The Hunters had a 40-inch HD television on which she watched Balamory DVDs with the baby, although he always fell asleep as soon as the theme tune began, snuggled into Reggie on the sofa, like a little monkey. She was surprised Dr Hunter let the baby watch television but Dr Hunter said, 'Oh, heavens, why not? Now and again, what's the harm?' Reggie thought that there was nothing nicer than having a baby fall asleep on you, except perhaps a puppy or a kitten.

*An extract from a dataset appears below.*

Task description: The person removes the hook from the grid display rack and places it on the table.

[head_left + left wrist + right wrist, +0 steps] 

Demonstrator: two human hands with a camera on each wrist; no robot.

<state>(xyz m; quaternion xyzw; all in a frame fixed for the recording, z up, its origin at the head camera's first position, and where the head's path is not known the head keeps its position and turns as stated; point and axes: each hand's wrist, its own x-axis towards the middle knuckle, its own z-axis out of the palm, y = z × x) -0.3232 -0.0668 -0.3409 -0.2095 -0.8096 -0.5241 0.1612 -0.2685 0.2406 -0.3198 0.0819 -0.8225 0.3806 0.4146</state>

She'd had a puppy once but her brother threw it out of the window. 'I don't think he meant to,' Mum said but it wasn't exactly the kind of thing you did accidentally and Mum knew that. And Reggie knew that Mum knew that. Mum used to say, 'Billy may be trouble, but he's our trouble. Blood's thicker than water.' It was a lot stickier too. The day the puppy went flying through the window was the second worst day of Reggie's life so far. Hearing about Mum was the worst. Obviously.

Dr and Mr Hunter lived on the really nice side ofEdinburgh, with a view of Blackford Hill, quite a distance in every way from the third-floor shoebox in Gorgie where Reggie lived on her own now that Mum was gone. Two bus journeys away in fact, but Reggie didn't mind. She always sat on the top deck and looked into other people's houses and wondered what it was like to live in them. There was the added bonus now of spotting the first Christmas trees in windows. (Dr Hunter always said that simple pleasures were the best and she was right.) She could get quite a lot ofschool work done as well. She wasn't at school any more but she was still following the curriculum. English Literature, Ancient Greek, Ancient History, Latin. Anything that was dead really. Sometimes she imagined Mum speaking Latin (Salve, Regina), which was unlikely, to say the least.